What is Life?
by Blaise Agüera y Arcas
I read the book “What is Life? Evolution as Computation” by Blaise Agüera y Arcas, one of the co-authors of the computational life paper that we recently analyzed. The book is cool, more popular than scientific, quite heavily built around the results of that very article, and here the author allows himself to reason much more broadly in different directions.
The book itself is in turn part of an even broader book “What is Intelligence”. Matryoshkas are everywhere. What’s nice is that the latter book is available in open access and “What is Life” can be read there as the first chapter.
Life and Computation
Overall, the book focuses on the question of the connection between life and computation, and it starts from afar, with abiogenesis, as well as the reverse Krebs cycle, which could synthesize the first necessary organics. Next, the author moves to symbiogenesis, which gives evolution a much broader field of action than basic mutations—they can fine-tune, optimize, and add diversity, but symbiogenesis opens new combinatorial spaces and brings revolutionary change to evolution.
In the author’s opinion, computer science occupies a significant place in understanding life. Both Turing and von Neumann initially saw many parallels between computers and brains, and by the end of their lives both came even closer to biology—morphogenesis and reaction-diffusion patterns for Turing, and self-replicating automata and the universal constructor for von Neumann. An interesting fact I didn’t know—that Turing insisted on including an instruction for random numbers in the Ferranti Mark I computer. To von Neumann, of course, we owe among other things the architecture of modern computers named after him.
The chapter on Artificial Life tells about the results of that article with Brainfuck (bff). There are new pictures here that weren’t in the original article: about the jump-like growth in the number of computations and about the number of encoding bytes on the tape.
Thermodynamics, which for a long time was a purely practical discipline, didn’t immediately receive a scientific apparatus describing and explaining the operation of heat engines. Modern AI seems to be in a similar situation. For studying artificial life, bff is possibly a suitable model object, analogous to billiard balls serving as a model for molecular collisions in an ideal gas. About billiard balls, by the way, a cool article came out recently, I’ve just dropped an auto-review.
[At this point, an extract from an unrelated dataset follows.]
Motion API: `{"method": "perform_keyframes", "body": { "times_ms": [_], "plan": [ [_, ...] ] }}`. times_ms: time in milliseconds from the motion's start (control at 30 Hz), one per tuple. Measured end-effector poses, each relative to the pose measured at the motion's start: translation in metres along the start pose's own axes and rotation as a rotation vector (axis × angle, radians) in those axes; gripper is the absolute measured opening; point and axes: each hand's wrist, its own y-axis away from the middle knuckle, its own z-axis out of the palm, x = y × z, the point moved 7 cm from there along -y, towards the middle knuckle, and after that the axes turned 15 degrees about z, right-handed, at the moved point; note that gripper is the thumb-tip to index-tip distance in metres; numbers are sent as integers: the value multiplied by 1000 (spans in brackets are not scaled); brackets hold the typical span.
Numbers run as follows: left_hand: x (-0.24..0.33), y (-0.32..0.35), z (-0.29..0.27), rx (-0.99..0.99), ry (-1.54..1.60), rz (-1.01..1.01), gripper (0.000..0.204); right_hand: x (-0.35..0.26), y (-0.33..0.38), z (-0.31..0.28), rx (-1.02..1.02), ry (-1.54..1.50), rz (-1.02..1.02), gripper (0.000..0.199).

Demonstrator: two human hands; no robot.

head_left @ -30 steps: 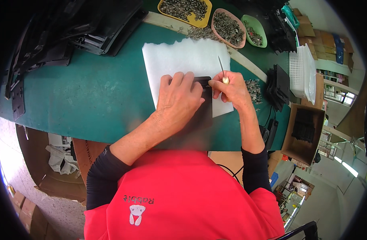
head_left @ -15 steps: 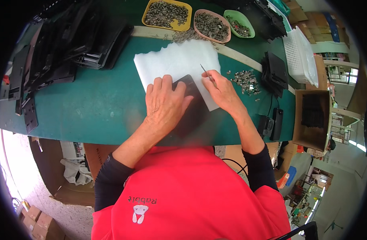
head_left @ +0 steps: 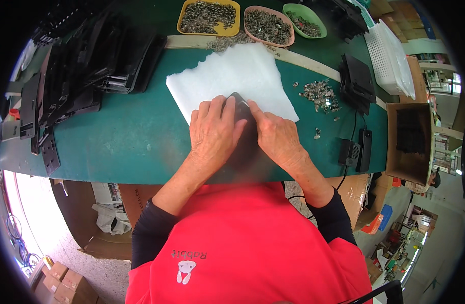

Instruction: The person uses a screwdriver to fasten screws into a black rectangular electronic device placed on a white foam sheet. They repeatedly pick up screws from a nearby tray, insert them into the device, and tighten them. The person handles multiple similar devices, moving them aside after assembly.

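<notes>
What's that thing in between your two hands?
In the head view, a dark, flat panel lies between the left hand and right hand.

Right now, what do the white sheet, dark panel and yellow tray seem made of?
Sheet: probably matte foam, from its ragged edge. Panel: smooth plastic or coated metal; its plain dark face fits both. Tray: likely smooth plastic, by its even colour.

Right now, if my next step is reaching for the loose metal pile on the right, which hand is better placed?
Your right hand, probably: it is nearer the metal pile, on that same side. Your left hand is farther, partly over the dark panel.
</notes>
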Motion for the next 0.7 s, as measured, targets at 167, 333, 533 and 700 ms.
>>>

Why does complexification occur in the environment? This sort of violates the second law of thermodynamics. Replicators arise in bff because an entity that reproduces is more dynamically stable. A passive object, no matter how strong it is, is fragile, while a reproduced pattern is anti-fragile. As long as DNA or something else can replicate, the pattern is eternal. Darwinian selection in thermodynamic terms is equivalent to the Second Law, if we consider populations of replicators—a more efficient replicator is more stable than a less efficient one. The unification of thermodynamics with computation theory can help understand life as a predictable outcome of a statistical process. In our model environment, if computations are possible, then replicators will be a dynamic attractor, because they are more dynamically stable.
Symbiogenesis leads to the complexification of replicators. In the article, the replicator assembled from simpler code pieces as a result of symbiotic events. Judging by the graphs, an exponential takeoff occurred in the soup. With the appearance of a true replicator comes substantial progress in evolvability. Now everything that doesn’t break the copying code is inherited, and classical Darwinian selection has the opportunity to launch.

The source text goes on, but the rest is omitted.